Cedar pollen levels may be 10 times higher than last year in Tokyo, experts warn.

If you're allergic to pollen, grab your handkerchiefs and head for the shops.

Health experts predict this year will set records for extremes of cedar pollen, spreading allergy havoc across the nation, perhaps as early as around mid-February.

Stores are girding for an expected onslaught in demand for anti-allergy products.

Last summer's record-breaking heat wave is to blame for climbing pollen levels, experts say. High temperatures stimulated cedar and cypress trees to produce more floral buds-which will soon begin spewing pollen.

In Tokyo, people are already donning filtering masks to deal with the city's highest-ever expected pollen count.

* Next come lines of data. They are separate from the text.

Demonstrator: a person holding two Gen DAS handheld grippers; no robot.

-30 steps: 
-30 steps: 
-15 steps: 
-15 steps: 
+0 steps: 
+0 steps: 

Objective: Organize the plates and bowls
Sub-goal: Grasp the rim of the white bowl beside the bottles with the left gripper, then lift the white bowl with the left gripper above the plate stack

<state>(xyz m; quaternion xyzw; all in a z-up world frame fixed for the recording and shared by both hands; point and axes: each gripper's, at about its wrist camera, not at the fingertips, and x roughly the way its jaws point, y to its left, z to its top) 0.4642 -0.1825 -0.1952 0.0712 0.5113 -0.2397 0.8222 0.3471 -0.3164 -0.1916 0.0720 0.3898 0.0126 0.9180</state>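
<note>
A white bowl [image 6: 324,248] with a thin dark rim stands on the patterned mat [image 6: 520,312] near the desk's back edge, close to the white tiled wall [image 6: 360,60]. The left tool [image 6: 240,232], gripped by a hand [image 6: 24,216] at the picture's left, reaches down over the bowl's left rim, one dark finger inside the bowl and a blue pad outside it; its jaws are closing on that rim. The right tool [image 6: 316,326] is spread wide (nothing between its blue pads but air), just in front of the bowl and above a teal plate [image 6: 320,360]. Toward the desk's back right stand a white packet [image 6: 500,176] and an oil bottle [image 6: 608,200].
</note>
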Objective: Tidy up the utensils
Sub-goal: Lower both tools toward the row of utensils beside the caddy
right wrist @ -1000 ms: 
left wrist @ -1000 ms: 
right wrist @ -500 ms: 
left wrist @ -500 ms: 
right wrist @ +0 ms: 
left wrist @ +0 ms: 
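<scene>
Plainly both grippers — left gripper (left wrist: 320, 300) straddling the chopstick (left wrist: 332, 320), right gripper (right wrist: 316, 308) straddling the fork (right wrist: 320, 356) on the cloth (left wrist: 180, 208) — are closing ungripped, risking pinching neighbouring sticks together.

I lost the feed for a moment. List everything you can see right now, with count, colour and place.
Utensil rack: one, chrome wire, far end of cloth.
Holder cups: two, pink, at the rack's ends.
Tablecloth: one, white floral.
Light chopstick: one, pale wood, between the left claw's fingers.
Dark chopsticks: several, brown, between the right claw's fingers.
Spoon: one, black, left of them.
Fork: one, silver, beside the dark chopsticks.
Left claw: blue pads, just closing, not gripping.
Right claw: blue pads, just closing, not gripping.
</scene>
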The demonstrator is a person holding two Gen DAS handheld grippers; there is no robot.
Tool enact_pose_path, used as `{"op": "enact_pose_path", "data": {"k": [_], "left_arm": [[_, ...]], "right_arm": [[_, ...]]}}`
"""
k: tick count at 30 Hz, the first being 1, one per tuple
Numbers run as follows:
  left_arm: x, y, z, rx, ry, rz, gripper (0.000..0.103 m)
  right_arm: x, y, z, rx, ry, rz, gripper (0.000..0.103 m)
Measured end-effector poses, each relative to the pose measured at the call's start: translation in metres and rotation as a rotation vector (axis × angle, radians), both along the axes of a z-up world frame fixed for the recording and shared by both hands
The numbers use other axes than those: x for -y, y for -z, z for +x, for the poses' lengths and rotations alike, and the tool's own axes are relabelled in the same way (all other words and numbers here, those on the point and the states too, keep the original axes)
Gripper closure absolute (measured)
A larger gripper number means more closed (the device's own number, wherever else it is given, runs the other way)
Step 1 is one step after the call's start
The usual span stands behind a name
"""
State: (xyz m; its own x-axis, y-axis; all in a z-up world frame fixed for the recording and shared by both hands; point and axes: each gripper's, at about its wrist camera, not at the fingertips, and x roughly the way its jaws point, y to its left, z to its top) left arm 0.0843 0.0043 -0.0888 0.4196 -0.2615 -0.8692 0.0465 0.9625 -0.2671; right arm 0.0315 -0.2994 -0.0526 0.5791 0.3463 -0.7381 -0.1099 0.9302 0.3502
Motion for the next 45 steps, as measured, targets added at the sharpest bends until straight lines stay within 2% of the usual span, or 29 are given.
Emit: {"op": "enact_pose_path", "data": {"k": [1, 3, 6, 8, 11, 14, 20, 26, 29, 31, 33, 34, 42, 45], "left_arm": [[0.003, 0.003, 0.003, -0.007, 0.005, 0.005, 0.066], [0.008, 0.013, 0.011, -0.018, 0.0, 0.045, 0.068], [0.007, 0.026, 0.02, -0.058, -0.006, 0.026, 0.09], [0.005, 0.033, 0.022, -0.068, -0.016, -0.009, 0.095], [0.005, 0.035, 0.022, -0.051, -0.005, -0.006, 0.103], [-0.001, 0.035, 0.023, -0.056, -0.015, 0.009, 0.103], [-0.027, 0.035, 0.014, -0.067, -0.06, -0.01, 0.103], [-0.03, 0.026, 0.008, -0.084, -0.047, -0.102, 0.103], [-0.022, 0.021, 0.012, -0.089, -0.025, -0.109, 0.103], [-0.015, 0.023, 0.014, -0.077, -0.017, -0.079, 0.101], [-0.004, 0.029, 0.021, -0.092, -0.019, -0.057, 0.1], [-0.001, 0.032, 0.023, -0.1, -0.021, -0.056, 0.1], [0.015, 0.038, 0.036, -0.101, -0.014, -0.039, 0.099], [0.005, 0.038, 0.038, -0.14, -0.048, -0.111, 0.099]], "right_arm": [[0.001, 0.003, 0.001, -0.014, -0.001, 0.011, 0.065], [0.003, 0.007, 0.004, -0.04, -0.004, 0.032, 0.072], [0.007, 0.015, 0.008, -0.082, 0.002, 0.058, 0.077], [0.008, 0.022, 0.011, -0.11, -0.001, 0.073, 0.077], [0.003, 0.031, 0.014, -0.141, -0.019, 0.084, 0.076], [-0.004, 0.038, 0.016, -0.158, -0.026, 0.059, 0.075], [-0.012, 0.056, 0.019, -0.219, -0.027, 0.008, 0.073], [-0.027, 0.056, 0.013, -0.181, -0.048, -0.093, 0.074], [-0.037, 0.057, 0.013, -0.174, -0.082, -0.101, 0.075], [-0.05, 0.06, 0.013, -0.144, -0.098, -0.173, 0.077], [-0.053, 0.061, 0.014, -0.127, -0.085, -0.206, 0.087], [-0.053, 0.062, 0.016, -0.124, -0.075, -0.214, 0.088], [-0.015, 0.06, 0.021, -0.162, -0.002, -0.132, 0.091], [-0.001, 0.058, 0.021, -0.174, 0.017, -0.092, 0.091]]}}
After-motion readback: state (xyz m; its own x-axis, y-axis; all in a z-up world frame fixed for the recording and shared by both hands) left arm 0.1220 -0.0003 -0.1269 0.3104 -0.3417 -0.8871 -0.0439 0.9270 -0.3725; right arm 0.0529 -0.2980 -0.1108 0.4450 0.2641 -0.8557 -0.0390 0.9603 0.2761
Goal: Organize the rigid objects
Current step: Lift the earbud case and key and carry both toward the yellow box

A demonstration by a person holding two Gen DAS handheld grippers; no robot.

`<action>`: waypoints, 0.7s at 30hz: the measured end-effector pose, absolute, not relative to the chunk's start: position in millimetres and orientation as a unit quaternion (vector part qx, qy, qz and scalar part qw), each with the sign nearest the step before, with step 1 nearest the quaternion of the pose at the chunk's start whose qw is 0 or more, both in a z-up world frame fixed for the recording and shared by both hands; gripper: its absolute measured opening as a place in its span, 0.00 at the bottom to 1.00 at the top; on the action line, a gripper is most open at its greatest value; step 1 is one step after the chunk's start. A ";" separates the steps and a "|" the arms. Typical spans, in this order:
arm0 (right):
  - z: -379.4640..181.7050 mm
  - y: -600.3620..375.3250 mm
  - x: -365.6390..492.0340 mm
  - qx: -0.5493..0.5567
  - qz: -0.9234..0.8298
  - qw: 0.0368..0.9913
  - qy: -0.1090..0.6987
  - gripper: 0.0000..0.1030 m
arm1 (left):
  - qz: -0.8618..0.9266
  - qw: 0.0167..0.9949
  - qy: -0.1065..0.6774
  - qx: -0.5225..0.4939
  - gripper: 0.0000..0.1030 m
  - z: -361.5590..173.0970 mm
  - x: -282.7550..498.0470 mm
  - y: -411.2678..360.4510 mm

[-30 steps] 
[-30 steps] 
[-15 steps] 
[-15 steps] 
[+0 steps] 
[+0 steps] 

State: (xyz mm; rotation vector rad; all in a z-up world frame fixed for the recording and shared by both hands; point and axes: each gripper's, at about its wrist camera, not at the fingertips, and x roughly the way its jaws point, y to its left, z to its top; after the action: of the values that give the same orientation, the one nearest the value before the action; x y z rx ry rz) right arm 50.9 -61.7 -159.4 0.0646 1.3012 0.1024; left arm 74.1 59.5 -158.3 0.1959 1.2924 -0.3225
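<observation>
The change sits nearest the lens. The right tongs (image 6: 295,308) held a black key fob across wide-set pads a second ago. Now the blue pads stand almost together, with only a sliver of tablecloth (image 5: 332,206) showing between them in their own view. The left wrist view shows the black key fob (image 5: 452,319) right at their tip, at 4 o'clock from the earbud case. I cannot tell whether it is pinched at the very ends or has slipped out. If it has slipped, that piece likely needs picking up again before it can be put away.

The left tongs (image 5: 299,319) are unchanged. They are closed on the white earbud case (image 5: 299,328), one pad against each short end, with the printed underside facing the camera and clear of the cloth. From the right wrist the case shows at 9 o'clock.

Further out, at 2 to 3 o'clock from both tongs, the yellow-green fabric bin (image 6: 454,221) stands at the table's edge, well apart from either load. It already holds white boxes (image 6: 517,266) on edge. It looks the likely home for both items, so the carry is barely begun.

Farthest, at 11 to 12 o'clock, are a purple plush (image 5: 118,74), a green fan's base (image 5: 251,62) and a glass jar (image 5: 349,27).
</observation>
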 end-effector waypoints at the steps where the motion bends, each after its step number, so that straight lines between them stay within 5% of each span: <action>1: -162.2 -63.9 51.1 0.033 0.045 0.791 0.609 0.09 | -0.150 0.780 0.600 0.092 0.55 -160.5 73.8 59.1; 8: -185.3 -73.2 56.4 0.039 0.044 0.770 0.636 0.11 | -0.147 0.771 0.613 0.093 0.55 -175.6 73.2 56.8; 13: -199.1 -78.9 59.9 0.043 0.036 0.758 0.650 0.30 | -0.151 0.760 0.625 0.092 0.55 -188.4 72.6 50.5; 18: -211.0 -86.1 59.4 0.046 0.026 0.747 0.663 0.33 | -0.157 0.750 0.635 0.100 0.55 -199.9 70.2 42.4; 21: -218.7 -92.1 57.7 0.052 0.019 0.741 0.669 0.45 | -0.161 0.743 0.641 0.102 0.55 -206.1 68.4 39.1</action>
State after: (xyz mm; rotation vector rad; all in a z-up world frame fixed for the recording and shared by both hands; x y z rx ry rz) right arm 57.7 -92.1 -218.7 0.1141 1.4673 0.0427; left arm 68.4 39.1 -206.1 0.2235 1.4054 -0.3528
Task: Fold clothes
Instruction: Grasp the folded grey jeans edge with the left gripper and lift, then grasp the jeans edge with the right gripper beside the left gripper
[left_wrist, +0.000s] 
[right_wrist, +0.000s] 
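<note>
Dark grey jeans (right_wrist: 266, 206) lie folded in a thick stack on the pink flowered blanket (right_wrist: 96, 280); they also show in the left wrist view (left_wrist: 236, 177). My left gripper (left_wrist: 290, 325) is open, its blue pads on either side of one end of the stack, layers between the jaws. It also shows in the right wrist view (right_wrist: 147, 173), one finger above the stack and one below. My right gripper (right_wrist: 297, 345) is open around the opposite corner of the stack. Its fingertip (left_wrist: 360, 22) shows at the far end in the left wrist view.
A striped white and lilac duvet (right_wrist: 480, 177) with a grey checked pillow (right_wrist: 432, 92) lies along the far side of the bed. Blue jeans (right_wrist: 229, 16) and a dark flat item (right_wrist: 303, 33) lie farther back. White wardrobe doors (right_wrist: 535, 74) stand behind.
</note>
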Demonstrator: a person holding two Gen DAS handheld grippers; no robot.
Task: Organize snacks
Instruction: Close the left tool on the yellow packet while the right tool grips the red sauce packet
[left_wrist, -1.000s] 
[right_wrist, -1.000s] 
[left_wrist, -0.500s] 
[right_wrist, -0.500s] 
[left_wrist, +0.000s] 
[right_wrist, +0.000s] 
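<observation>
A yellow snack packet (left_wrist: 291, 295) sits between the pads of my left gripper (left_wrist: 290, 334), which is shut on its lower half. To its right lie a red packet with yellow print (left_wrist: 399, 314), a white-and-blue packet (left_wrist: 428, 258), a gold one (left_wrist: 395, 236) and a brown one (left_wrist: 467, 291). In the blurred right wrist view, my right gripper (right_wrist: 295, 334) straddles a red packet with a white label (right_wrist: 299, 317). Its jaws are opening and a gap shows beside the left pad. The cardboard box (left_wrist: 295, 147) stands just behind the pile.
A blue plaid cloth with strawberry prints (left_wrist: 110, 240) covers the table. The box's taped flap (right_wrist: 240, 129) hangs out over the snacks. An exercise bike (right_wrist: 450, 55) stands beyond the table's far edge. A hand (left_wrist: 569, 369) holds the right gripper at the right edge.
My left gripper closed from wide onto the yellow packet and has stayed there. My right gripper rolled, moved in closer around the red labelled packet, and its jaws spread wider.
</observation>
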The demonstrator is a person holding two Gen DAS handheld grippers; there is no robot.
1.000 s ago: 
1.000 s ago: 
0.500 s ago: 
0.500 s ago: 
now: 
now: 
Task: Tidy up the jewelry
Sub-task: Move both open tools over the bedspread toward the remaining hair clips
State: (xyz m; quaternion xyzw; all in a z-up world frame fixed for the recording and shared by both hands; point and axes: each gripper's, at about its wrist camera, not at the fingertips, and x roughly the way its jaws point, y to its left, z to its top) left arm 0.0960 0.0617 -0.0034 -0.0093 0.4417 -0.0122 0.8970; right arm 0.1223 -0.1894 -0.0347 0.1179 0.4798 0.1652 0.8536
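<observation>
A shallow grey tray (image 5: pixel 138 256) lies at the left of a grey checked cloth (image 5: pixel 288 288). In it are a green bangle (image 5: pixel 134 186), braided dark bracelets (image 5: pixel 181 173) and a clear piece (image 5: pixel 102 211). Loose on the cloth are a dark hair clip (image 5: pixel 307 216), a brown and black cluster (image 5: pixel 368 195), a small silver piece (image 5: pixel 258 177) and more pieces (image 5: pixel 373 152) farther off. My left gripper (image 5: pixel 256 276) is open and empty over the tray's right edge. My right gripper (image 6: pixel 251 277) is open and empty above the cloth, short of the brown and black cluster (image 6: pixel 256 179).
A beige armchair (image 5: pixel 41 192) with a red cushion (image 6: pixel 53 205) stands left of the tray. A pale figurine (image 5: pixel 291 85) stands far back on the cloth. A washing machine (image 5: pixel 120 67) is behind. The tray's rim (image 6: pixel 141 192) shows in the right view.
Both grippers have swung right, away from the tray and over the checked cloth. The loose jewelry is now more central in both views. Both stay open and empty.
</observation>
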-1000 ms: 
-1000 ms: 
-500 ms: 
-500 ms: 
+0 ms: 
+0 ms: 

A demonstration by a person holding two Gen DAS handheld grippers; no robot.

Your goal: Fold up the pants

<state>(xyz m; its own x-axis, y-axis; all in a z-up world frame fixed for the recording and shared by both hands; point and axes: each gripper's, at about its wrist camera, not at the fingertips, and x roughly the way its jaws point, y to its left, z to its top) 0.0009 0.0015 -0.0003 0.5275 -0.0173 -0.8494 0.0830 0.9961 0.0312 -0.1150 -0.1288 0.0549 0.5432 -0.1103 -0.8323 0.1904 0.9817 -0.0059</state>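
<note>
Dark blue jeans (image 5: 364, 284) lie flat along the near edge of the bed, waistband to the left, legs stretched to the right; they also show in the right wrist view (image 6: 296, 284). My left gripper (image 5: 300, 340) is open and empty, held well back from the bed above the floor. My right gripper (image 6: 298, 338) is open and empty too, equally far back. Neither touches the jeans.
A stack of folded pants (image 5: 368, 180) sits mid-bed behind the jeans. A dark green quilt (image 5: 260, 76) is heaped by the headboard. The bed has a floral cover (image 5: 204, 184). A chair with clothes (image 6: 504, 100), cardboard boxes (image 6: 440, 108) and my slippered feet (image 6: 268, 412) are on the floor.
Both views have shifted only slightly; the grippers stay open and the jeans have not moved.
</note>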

Shoppers are also checking out displays of anti-allergy products at department stores.

According to Pollen Information Association, a nongovernmental group, the air in Tokyo this year could see 2 to 2.5 times more airborne pollen than average. It may even climb to about 10 times more than last year, when the pollen count was low.

``People should take special care during the weeks when the haru ichiban (spring's first) gales are blowing,'' said Norio Sahashi, chief director of the association. He recommends masks and hay fever medicines to deal with attacks caused by inhaling large amounts of pollen.

The Tokyo metropolitan government announced in late January that estimated average cedar and cypress pollen counts at nine locations in the region could be 21 to 31 times higher than last year.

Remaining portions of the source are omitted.